Wild orchids emerged in the Hithergreen
hooded plovers arrived in the wetlands
and they came to roost at her window
in the twilight hour of pearl.
We married on the Derwent River
and drifted into the South Pacific
where late at night an electrical storm
pulsed silently over dark waters.
Later that year when she was discharged from the ward
I took her to see southern right whales
as they ploughed though the icy waves
on their long annual migration.
The sky was biblically heavy
columns of broken light shimmered on the horizon
and when the hailstones fell we sheltered together
beneath the leaves of an old grass tree.
I remember her staring into space;
her brown eyes frozen in time
were swept away on the edge of a season
that passed before it arrived.
The quiet man: A reference to the Jorge Luis Borges poem Boast of Quietness.
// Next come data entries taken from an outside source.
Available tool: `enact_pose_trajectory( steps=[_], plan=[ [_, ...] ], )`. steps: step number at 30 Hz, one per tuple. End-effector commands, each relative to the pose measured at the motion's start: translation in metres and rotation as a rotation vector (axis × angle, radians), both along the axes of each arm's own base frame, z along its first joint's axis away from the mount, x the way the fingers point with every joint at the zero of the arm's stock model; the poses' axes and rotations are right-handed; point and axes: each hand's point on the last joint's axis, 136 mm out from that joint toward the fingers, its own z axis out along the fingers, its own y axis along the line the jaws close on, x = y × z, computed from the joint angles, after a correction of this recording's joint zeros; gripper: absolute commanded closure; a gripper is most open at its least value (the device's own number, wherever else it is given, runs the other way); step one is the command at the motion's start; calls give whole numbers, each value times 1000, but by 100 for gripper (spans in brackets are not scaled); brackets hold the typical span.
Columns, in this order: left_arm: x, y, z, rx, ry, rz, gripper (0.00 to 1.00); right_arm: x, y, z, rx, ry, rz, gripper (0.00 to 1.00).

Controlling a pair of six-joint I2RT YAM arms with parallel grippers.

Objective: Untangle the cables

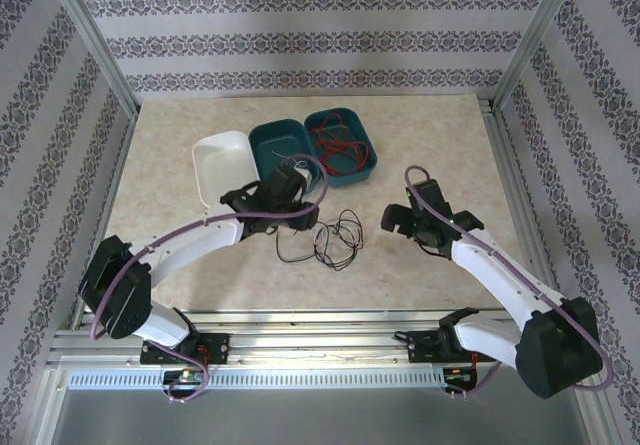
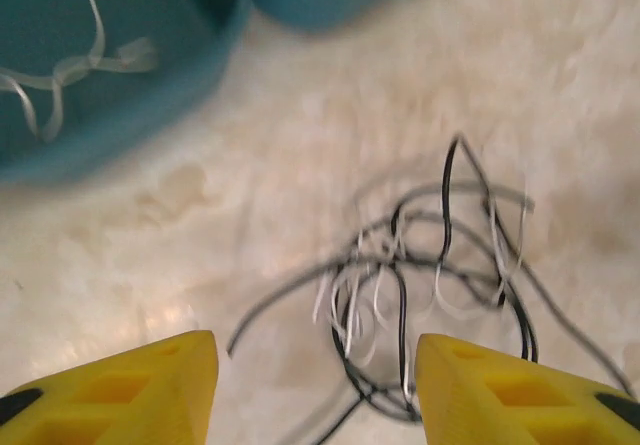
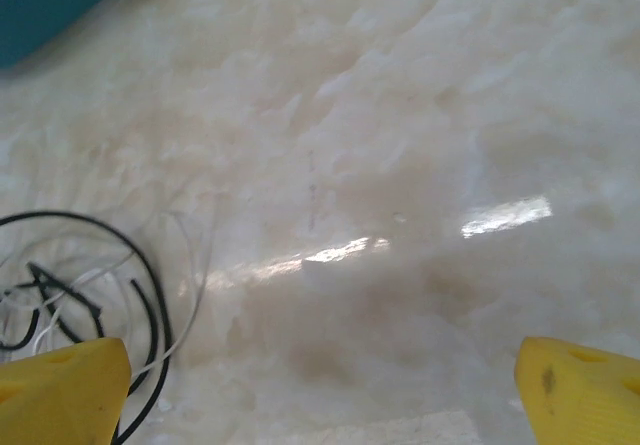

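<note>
Tangled cables (image 1: 335, 237) on counter (image 1: 450, 125).
Released left claw (image 2: 315, 365) above cables, likely aiming a pick; right claw (image 3: 320, 365) released beside them.

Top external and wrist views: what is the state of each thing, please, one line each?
left gripper, open, empty.
right gripper, open, empty.
black and white cables, tangled together on the table.
red cables, lying in the right teal bin.
white cable, lying in the left teal bin.
white tray, empty.
</note>
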Motion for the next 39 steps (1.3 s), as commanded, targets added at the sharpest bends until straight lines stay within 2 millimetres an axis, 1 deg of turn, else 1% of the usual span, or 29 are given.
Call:
enact_pose_trajectory(
  steps=[1, 4, 7, 8, 12, 19, 22, 31, 33, 36, 39],
  plan=[
    [-8, -11, 1, -82, -19, 34, 48, 4, 13, 12, -38, -5, 55, 2],
    [-14, -19, -18, -105, 7, 27, 51, 4, 27, 10, 3, 21, 68, 2],
    [-16, -31, -30, -165, 27, 17, 55, 4, 37, 5, 37, 45, 78, 2],
    [-14, -35, -34, -181, 29, 18, 57, 4, 39, 4, 43, 51, 80, 2],
    [-9, -42, -48, -168, 53, 19, 65, 4, 44, -2, 60, 73, 79, 2],
    [1, -43, -67, -115, 63, 43, 72, 3, 48, -10, 81, 89, 74, 2],
    [3, -45, -73, -103, 78, 41, 74, 5, 49, -10, 86, 90, 74, 2],
    [2, -47, -85, -88, 101, 37, 78, 6, 48, -13, 84, 98, 67, 2],
    [1, -46, -87, -81, 107, 37, 84, 6, 47, -13, 84, 96, 65, 2],
    [1, -46, -83, -86, 103, 36, 94, 6, 47, -13, 85, 92, 65, 2],
    [1, -47, -67, -92, 87, 24, 99, 6, 47, -11, 83, 85, 70, 2]
  ],
)
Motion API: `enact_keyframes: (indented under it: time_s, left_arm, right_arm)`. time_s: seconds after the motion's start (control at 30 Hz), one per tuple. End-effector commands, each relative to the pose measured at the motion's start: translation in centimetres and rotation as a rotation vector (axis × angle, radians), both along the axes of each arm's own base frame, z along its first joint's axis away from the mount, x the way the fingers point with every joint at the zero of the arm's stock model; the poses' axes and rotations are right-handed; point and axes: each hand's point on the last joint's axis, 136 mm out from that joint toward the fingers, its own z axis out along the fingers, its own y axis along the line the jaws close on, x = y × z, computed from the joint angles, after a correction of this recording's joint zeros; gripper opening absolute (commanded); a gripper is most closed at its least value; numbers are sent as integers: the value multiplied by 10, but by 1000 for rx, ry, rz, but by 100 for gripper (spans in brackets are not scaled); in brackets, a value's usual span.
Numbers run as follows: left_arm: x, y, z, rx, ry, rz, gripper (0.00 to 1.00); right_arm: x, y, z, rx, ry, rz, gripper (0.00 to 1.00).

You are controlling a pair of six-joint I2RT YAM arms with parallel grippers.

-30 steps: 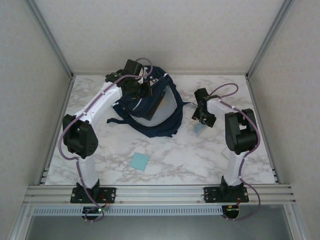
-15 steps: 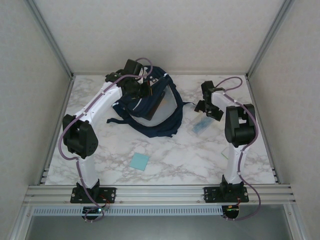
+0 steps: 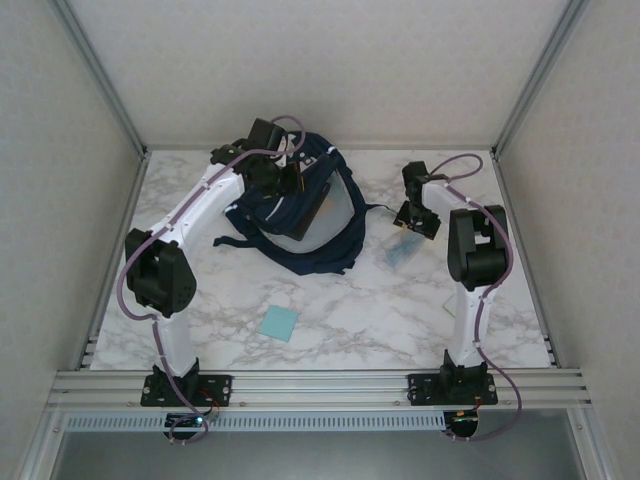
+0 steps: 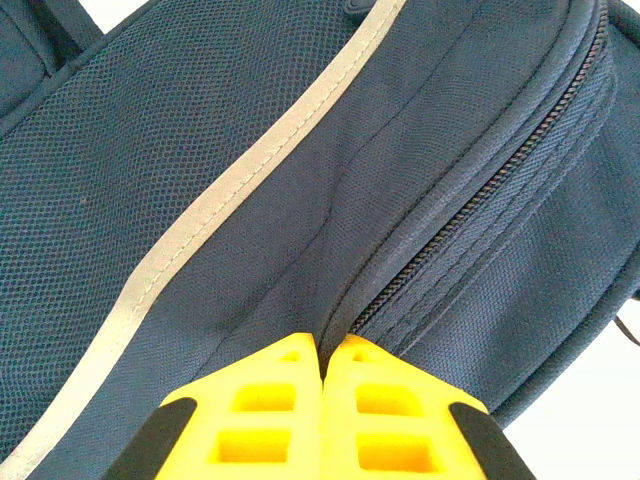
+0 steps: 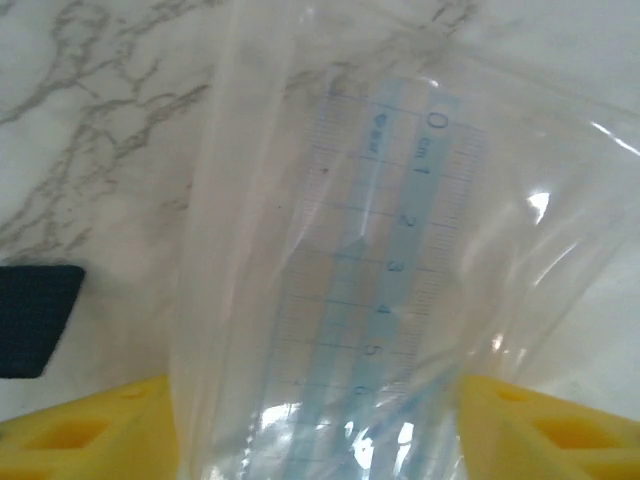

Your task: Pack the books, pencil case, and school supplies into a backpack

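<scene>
My left gripper [image 4: 322, 350] was pinched on the backpack [image 4: 200, 120]; my right gripper [image 5: 315, 400] stood astride the clear packet [image 5: 250, 200].
Upper centre of the top view, my left fingers were closed on navy fabric beside the zipper. The light-blue pad [image 3: 280, 323] lay lower centre. At centre right my right jaws stood apart around the packet; whether they pressed it, I couldn't tell.

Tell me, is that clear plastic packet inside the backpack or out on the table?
Out. The packet lies flat on the marble table, right of the backpack, between the right claw's open yellow fingers.
</scene>
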Motion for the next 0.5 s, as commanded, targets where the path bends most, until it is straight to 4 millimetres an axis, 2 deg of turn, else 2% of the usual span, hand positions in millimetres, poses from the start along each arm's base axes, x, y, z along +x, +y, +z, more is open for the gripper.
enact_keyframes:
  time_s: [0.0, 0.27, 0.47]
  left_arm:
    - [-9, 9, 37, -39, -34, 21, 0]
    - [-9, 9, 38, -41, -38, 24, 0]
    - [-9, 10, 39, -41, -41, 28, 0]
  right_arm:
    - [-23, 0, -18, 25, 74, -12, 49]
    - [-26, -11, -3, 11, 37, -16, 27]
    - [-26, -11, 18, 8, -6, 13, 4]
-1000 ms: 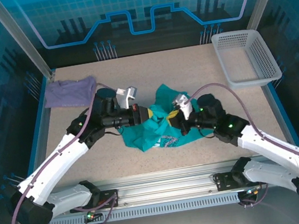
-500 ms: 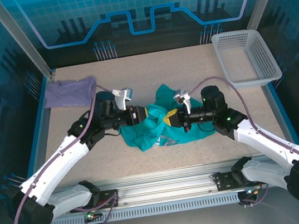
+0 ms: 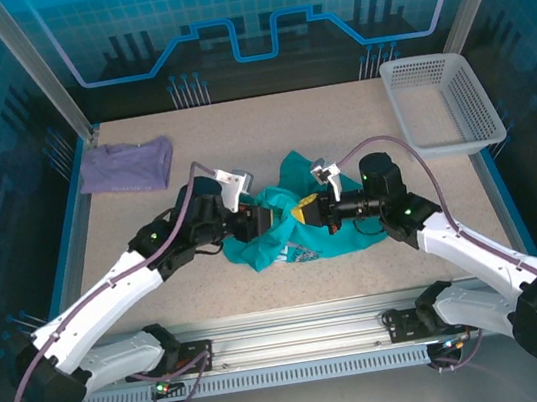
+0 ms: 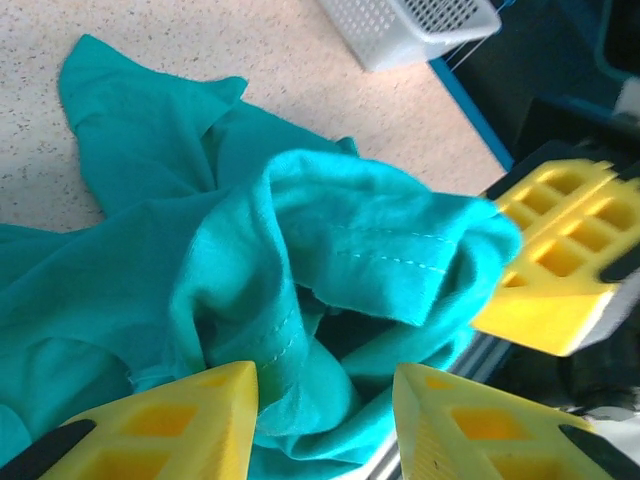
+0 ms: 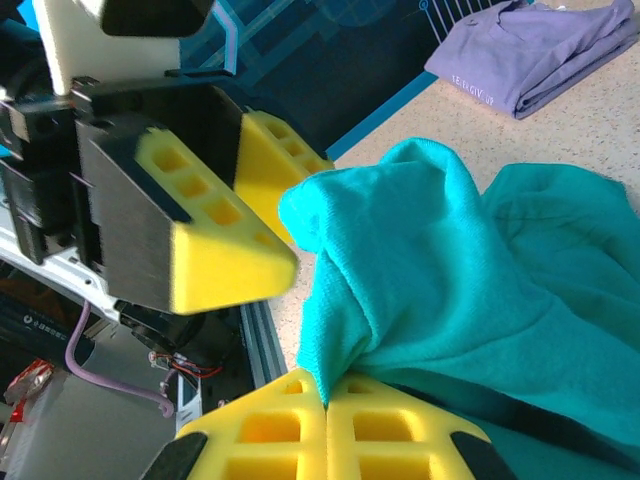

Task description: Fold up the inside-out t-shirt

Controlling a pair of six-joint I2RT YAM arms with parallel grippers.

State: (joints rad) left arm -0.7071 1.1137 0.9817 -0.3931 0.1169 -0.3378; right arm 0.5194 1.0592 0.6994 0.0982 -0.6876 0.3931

The Hithergreen: Is on the edge of Whicher National Park in Western Australia.
The twilight hour of pearl: A reference to ‘It is the hour of pearl, the interval between day and night when time stops and examines itself’, from John Steinbeck’s Cannery Row.
Peter Horgan has studied for a bachelor of science and works in quality assurance. When he isn’t monitoring production lines or leafing through QA manuals, he dreams about being an artist. He’s the author of a self-published novel, but these days prefers narrative-style poems on the everyday experiences of city and personal life.
Readers’ original and unpublished poems of up to 40 lines can be emailed, with postal address, to email@example.com. Submissions should be in the body of the email, not as attachments. A poetry book will be awarded to each accepted contributor.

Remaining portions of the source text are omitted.